EXERCISE » Note each line of the listing that contains the string "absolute", and copy it.

DATA SHOWN »

▬▬▬▬▬▬▬▬▬▬

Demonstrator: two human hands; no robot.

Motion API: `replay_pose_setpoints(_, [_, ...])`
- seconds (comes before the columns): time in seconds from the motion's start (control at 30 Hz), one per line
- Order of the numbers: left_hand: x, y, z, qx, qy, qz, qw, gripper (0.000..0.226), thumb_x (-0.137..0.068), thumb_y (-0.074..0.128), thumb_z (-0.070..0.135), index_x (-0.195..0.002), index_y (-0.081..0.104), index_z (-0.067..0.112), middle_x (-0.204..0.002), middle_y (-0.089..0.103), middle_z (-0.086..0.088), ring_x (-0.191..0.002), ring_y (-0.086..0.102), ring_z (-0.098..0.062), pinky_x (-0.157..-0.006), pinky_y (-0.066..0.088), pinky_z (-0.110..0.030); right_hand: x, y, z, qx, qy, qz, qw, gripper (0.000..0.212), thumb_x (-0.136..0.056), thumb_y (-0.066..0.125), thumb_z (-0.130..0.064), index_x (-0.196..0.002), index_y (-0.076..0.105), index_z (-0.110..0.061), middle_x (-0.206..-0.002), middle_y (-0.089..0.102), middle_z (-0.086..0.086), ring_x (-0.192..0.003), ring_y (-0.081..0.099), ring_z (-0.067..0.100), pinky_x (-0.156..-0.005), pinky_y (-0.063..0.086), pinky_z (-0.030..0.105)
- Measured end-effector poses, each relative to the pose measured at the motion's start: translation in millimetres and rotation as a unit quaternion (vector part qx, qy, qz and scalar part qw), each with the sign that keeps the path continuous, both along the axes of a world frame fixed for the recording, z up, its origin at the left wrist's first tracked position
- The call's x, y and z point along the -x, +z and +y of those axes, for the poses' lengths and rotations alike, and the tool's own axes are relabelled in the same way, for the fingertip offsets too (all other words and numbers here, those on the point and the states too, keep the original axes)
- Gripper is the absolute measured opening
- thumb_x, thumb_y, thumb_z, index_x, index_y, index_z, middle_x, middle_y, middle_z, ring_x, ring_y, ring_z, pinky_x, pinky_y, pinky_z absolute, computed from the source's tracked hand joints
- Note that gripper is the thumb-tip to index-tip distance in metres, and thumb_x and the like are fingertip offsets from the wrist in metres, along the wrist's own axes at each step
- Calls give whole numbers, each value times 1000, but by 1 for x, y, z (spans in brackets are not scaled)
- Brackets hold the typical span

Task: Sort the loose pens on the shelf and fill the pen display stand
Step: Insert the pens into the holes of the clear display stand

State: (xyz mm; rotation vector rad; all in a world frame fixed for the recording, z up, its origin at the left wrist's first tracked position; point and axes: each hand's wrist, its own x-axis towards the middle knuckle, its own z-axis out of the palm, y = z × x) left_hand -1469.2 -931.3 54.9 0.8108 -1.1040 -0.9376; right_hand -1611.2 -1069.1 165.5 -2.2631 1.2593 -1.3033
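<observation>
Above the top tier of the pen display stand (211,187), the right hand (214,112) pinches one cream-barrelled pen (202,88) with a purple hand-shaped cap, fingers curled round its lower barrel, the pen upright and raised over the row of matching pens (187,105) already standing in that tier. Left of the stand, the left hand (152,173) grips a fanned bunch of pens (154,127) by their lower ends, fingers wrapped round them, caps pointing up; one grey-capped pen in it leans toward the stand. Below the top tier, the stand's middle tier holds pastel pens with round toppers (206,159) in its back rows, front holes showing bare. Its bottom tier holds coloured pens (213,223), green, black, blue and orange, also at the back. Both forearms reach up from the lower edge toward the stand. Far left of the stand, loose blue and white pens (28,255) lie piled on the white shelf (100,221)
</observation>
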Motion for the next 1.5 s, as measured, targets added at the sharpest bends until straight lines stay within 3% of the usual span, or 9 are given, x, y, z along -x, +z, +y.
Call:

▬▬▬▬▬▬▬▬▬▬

RESPONSE AREA »
- Gripper is the absolute measured opening
- thumb_x, thumb_y, thumb_z, index_x, index_y, index_z, middle_x, middle_y, middle_z, ring_x, ring_y, ring_z, pinky_x, pinky_y, pinky_z absolute, computed from the source's tracked hand joints

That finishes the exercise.